La puerta principal abría a una gran sala
con piso de cerámica blanca y paredes también blancas. Sobre el piso, una gran alfombra
con borlas en los bordes. Sobre ella una meza con cubierta de vidrio grueso y
cuatro sillas de madera pesada, seguramente algarrobo. De costado, siempre en
la misma habitación, un enorme sillón de cuero marrón de tres plazas. Frente al
sillón, otra alfombra algo más pequeña que la anterior y sobre ella una mesa también
con patas de madera y cubierta de vidrio, pero algo menos y mucho más baja, a
manera de mesa de te. La habitación toda, que hacía esquina en el edificio,
estaba rodeada de grandes ventanales que daban una magnifica vista de la ciudad
de lejos.

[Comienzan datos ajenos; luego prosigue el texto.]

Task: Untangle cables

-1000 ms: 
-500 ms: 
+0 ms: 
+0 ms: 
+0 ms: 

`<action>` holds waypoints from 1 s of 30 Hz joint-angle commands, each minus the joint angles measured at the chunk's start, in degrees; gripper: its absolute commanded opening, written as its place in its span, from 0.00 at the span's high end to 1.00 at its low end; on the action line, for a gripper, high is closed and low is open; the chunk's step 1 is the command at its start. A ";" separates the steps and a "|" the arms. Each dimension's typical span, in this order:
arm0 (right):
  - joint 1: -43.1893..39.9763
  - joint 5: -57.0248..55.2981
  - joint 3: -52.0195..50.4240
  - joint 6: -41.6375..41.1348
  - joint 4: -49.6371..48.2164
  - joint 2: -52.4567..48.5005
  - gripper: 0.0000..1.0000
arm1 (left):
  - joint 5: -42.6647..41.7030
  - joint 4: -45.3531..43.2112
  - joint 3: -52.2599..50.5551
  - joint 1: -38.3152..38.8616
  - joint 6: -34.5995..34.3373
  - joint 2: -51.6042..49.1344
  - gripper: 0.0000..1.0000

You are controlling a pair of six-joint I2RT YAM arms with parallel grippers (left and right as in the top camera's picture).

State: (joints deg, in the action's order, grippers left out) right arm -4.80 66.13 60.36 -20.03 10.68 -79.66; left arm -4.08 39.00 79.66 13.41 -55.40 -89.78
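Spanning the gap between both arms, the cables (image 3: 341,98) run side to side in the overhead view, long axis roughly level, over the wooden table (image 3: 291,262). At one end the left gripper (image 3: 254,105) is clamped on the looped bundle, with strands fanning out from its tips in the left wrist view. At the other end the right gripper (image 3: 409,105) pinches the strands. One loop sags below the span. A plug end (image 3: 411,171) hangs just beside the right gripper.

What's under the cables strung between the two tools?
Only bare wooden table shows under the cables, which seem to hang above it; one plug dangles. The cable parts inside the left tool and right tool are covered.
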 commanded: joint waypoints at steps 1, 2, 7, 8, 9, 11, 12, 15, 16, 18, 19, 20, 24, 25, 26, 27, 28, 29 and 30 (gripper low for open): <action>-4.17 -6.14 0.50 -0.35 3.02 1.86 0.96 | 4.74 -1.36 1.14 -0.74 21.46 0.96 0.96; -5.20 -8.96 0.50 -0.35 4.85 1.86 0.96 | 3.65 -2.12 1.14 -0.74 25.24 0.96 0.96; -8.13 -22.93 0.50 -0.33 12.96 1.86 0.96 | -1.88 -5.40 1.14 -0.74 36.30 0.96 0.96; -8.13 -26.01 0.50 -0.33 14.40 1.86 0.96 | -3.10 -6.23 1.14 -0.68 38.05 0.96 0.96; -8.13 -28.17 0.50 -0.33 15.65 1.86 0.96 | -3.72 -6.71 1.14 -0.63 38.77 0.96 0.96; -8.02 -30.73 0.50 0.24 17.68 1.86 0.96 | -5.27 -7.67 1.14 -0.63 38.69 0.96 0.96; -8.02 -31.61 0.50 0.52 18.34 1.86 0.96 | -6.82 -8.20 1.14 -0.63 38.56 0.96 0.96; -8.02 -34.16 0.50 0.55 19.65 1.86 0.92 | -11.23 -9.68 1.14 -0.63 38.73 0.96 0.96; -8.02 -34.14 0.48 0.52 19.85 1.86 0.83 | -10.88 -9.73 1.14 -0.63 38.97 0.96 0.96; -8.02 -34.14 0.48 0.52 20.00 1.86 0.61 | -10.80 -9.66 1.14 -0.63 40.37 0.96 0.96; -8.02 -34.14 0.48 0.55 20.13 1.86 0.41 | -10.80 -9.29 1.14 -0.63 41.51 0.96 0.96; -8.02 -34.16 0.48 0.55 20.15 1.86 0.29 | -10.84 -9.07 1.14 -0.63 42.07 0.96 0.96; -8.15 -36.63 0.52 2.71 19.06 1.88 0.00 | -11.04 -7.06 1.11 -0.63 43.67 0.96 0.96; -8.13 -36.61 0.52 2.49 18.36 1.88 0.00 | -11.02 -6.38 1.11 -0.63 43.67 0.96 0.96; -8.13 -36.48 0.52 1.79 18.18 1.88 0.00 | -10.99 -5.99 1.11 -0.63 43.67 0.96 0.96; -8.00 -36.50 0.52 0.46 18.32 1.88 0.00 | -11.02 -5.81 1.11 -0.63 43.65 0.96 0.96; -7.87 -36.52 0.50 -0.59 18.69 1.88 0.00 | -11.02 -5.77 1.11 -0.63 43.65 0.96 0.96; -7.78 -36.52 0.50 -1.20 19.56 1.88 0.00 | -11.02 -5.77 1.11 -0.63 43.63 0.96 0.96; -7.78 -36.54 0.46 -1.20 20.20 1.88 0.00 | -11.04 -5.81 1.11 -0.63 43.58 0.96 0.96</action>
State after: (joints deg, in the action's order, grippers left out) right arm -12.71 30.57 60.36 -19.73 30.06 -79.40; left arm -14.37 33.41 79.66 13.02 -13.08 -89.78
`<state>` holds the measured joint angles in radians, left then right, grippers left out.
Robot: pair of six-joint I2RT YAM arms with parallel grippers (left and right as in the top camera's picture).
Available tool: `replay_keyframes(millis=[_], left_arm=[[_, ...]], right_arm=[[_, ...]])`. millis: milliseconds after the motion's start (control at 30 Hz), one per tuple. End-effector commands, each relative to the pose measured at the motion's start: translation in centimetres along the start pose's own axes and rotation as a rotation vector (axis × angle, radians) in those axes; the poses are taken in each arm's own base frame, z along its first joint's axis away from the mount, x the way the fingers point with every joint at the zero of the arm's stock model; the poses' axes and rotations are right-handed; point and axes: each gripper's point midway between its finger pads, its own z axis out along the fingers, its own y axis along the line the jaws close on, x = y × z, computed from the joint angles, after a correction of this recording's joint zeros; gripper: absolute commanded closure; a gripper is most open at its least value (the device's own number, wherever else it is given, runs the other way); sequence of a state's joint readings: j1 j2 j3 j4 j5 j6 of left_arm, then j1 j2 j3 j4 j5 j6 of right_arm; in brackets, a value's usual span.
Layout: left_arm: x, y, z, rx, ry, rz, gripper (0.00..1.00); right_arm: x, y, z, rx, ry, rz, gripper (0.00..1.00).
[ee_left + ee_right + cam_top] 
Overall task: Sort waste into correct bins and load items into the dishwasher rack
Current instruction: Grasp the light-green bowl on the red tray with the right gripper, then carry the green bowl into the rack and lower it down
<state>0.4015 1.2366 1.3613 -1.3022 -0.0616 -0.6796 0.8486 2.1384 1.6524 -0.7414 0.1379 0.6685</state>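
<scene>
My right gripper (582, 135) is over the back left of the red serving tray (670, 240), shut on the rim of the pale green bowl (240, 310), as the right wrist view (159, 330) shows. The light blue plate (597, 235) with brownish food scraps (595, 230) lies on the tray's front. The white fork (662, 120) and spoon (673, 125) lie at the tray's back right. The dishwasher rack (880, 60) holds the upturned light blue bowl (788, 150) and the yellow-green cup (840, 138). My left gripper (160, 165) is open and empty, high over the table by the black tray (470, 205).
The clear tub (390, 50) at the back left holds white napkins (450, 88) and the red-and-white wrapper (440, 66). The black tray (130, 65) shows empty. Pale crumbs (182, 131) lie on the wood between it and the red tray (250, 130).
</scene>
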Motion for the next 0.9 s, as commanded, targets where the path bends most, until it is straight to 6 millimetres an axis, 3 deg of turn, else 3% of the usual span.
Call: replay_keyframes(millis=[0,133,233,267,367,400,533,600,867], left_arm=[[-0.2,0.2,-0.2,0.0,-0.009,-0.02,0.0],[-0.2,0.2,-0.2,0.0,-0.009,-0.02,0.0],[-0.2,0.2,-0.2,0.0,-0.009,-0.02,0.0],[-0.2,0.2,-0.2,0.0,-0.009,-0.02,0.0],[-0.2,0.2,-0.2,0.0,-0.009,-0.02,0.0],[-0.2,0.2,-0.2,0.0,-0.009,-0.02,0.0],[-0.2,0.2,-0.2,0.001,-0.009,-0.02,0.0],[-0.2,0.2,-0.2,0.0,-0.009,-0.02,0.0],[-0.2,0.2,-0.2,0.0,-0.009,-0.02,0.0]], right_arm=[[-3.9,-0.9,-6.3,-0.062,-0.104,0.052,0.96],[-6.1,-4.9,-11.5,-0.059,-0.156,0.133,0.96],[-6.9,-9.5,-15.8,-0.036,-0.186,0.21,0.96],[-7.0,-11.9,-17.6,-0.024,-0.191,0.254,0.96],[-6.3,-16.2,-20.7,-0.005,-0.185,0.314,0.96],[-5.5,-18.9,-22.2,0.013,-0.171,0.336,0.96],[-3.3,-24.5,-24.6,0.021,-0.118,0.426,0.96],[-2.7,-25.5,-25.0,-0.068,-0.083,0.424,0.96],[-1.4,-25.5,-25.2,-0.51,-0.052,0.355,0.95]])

Al costado de la mesa principal, estas ventanas en particular se abrían
a un pequeño balcón con piso de madera y barandas metálicas. Otra mesa, esta
vez de plástico y metal y dos sillas, también de plástico y metal. Detrás de la
gran mesa, y al costado de la puerta de entrada al apartamento, la cocina. Una
mesada de mármol negro en forma de “L”. EL piso de cerámica blanca se repetía;
en realidad continuaba la misma habitación. Todos los adminículos de la cocina
moderna. Abrió la nevera y para sorpresa de Daniel encontró alimentos frescos
como para toda la semana, algunas comidas hechas incluso. Abrió las alacenas
que estaban por encima de las hornallas para encontrarlas también completas de
cajas y latas con alimentos. Recién allí se dio cuenta que sobre la mesa principal
había una carpeta con papeles varios de la Universidad anfitriona y una carta
del Decano de la Facultad dándole la bienvenida. Entre tanto, Carlos estaba aún
al costado del marco de la puerta de entradas esperando a ser invitado a pasar.
Daniel pasó revista del resto del
apartamento. Una habitación con cama doble, armario de algarrobo hasta el techo
al costado de la puerta, de frente a la cama. Como cabecera, una ventana
enorme. Y a ambos lados de la cama dos mesas similares, también de algarrobo. Toda
la habitación con piso de la misma cerámica blanca, pero casi cubierta toda por
una alfombra azul oscuro. La última habitación no podía ser otra que el baño. De
un lado la ducha, del otro la bañera. Pileta, inodoro, bidet, espejo del piso
al techo y de pared a pared, un pequeño mueble debajo de la pileta y otro
contra la pared. Se sintió feliz. Volvió a la cama y se arrojó encima. En ese
instante recordó a su acompañante. Volvió a la puerta donde Carlos aun
esperaba. Lo saludó extendiéndole la mano derecha, y luego de un apretón y un
gracias, le dio la espalda y cerró la puerta.